A Data Science Central Community
This is a very challenging problem, that even as of today, is still very challenging. For the closest few hundred stars (and the focus on the discussion is on those close stars exclusively), the methodology to measure the distance is based on parallax measurements. You measure the angle to the star using 2 other reference points (the sun being one of them), and six months later, when you have traveled 300 million kilometers in the sky and are just opposite to the sun, you measure the angle again. Based on this triangulation, you can then estimate the distance to the star in question. See illustration below, and you will immediately understand the mechanism.
The big issue is that the 300,000,000 kilometers that separate the two observation points (blue circles 6 months apart) is at least 600,000 times smaller than the distance to the (closest) start. In other words, the angles in question are extremely acute, less than 1/4,000 of a degree. You first need very accurate instruments to measure the parallax, perfectly calibrated, unbiased, and be located in a very stable location to eliminate tiny side effects that will impact the measurement.
The first astronomer to make this measurement (Bessel) repeated his calculations 16 times, and averaged the 16 measurements. This significantly reduces meaurement errors. But what if the resolution of your device is not granular enough (for a distant star)? For instance you can measure a deviation of 1/1,000 of a degree, but not one of 1/4,000 of a degree.
That's where the data science magic kicks in:
Instead of making 16 repetitions of a single measurement, do 10 measurements each day at exactly the same time, over a period of two years.
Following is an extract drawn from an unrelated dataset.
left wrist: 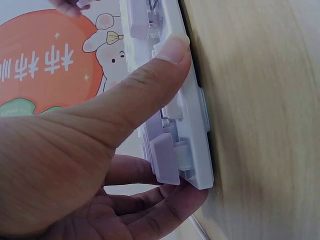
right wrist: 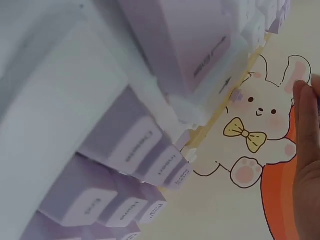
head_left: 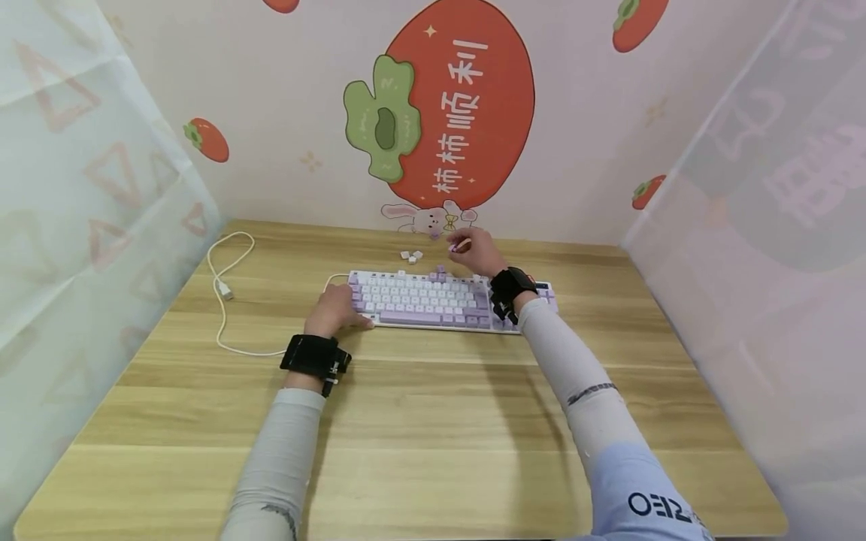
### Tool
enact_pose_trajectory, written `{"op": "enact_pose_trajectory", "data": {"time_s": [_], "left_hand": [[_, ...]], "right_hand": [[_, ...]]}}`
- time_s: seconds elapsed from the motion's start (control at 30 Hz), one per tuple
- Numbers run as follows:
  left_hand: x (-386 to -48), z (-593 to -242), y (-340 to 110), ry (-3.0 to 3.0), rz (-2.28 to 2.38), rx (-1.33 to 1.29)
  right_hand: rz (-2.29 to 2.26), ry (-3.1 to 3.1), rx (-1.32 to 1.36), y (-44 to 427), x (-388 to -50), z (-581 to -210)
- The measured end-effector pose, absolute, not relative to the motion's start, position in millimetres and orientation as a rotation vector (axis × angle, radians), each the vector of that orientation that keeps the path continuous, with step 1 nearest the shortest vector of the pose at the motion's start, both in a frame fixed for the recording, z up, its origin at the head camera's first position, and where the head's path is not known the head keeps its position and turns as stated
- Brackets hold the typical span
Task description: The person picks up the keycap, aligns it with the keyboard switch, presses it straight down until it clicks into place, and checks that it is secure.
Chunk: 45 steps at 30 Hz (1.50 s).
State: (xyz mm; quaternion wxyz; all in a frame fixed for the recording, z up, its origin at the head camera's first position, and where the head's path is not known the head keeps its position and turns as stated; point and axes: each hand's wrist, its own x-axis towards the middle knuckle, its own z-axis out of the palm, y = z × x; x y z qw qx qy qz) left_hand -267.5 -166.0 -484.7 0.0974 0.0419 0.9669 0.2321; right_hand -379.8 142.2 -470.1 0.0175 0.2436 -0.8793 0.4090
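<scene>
A white and purple keyboard (head_left: 419, 318) lies on the wooden table. The left hand (head_left: 333, 309) grips its left end; in the left wrist view that hand (left wrist: 95, 150) has its thumb on the white frame and its fingers curled round the short side. Above the keyboard's back edge, the right hand (head_left: 477, 252) pinches a small purple keycap (head_left: 454, 247) between thumb and fingertips. At the right wrist view's edge, part of this hand (right wrist: 308, 160) shows beyond the keys (right wrist: 130, 145); the keycap cannot be made out there.
Several loose white keycaps (head_left: 412, 257) lie behind the keyboard, and a purple one (head_left: 440, 270) is at its back edge. A white cable (head_left: 222, 315) with a USB plug (head_left: 225, 291) curves over the table's left side. A printed backdrop (head_left: 298, 113) stands behind.
</scene>
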Motion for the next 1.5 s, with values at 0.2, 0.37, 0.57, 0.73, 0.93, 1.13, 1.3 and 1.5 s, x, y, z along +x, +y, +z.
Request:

For each measurement, repeat the process 16 times just like Bessel did. You now have 58,400 pairs of measurements (6-month apart) that you can analyse to identify patterns, trend and compute a much more accurate parallax (with small enough confidence interval) and thus a solution to the problem, by averaging grouping / measurements after removing outliers. The real magic in this is that you can in fact, thanks to good design of experiment and statistical inference, measure a distance that your instrument can not technically do due to its too low resolution. Isn't this amazing?
Note: Variations in these 58,400 measurements should be white noise: if you see patterns, something is wrong with the experiment or the device, and need to be fixed.
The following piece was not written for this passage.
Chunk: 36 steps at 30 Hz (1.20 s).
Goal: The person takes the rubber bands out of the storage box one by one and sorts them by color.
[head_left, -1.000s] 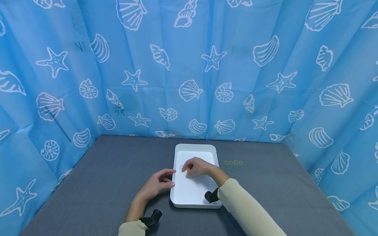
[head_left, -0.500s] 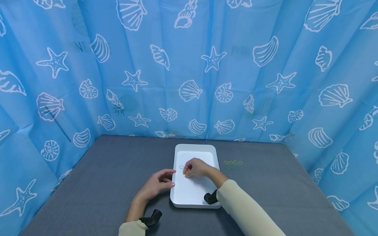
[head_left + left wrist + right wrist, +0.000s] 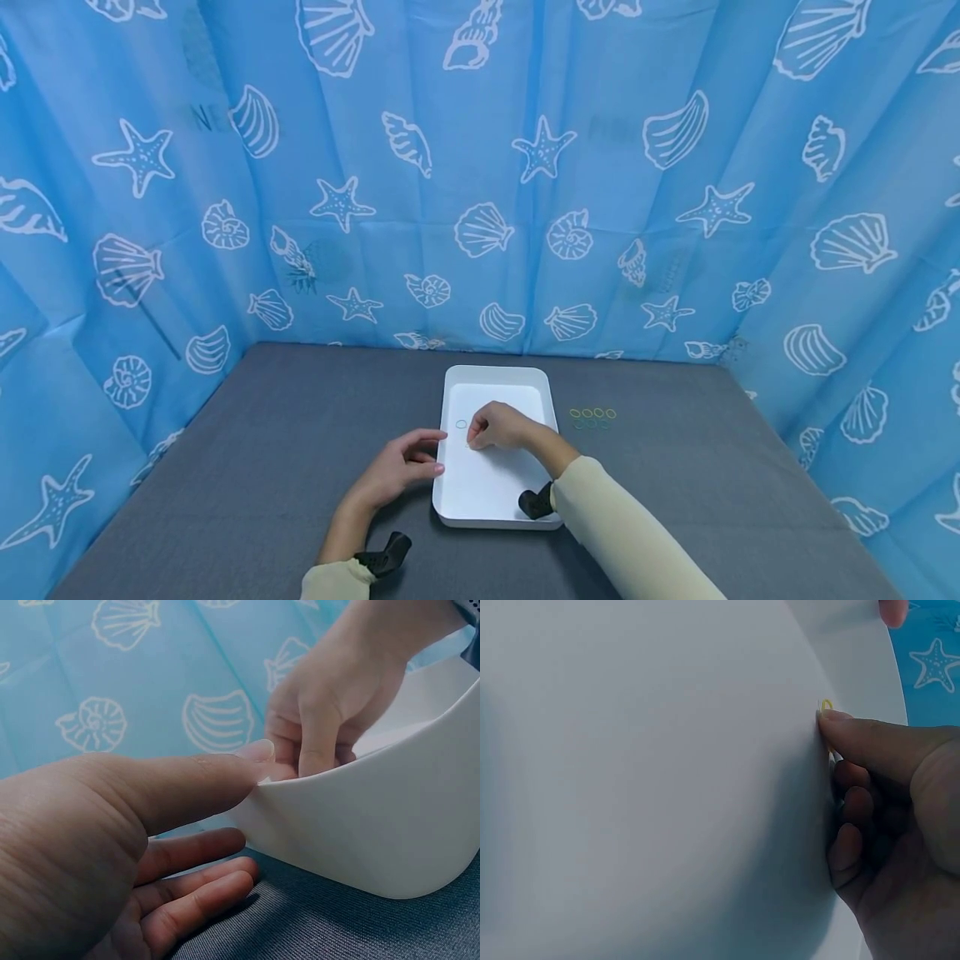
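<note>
In the head view, my right hand [image 3: 501,426] reaches into a white rectangular tray [image 3: 495,504]. In the right wrist view its thumb and forefinger pinch a small yellow rubber band [image 3: 827,704] against the tray floor; most of the band is hidden by the thumb. A thin greenish rubber band [image 3: 461,424] lies flat in the tray just beyond these fingers. At the tray's left side, my left hand [image 3: 401,467] touches the rim. The left wrist view has its thumb straight at the rim and other fingers loosely extended beside the outer wall.
Right of the tray, a row of yellow rubber bands [image 3: 592,413] lies on the grey tabletop [image 3: 675,483], with a row of dark green rubber bands [image 3: 592,424] just nearer. A blue shell-patterned curtain [image 3: 480,167] encloses the back and sides.
My right fingertips have shifted slightly right and drawn closer together over the yellow band. The greenish band in the tray now shows whole. The left hand has stayed at the rim.
</note>
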Available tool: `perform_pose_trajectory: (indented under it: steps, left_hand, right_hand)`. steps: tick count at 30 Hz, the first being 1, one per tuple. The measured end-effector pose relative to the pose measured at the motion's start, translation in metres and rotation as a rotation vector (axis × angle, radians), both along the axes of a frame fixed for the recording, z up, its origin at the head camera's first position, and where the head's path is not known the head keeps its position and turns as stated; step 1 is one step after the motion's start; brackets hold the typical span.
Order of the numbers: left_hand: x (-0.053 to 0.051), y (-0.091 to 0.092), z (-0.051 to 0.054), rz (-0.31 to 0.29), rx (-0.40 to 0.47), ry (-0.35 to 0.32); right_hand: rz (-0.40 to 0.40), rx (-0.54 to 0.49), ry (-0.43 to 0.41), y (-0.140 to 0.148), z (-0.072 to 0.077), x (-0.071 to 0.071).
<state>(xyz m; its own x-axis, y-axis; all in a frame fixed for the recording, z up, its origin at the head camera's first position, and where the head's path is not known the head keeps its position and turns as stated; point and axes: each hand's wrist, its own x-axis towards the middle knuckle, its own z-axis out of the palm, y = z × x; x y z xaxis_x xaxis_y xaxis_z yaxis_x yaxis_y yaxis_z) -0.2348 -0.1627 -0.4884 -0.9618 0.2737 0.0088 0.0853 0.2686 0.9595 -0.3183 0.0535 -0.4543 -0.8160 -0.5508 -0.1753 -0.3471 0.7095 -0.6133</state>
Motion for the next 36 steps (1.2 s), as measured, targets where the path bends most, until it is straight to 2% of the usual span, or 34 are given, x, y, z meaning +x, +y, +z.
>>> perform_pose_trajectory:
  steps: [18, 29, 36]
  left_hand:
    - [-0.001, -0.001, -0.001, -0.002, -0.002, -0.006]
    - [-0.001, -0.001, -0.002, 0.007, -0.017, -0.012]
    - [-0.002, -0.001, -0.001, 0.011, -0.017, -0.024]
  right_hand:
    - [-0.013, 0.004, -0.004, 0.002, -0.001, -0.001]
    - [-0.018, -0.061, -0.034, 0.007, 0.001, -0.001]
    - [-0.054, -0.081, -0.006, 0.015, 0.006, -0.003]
Could a similar methodology be used to detect very rare occurrences of fraud (occurring say one in 100,000 transactions), by magnifying the imperceptible signal, just as used in the distance-to-star problem?
Looks like you use a software rather than an hardware solution to fix a problem with an instrument (to boost resolution). Interesting and new approach, much less costly than an hardware fix.
A good analogy is anti-missile systems: due to inaccuracies, Americans launched 10 rockets (not just one) against each single Iraqi missile sent by Saddam Hussein, targeted to Israel. The reason is to make multiple inaccurate hits in order to significantly increase the odds of having a successful hit and destroy the missile before it reaches its target.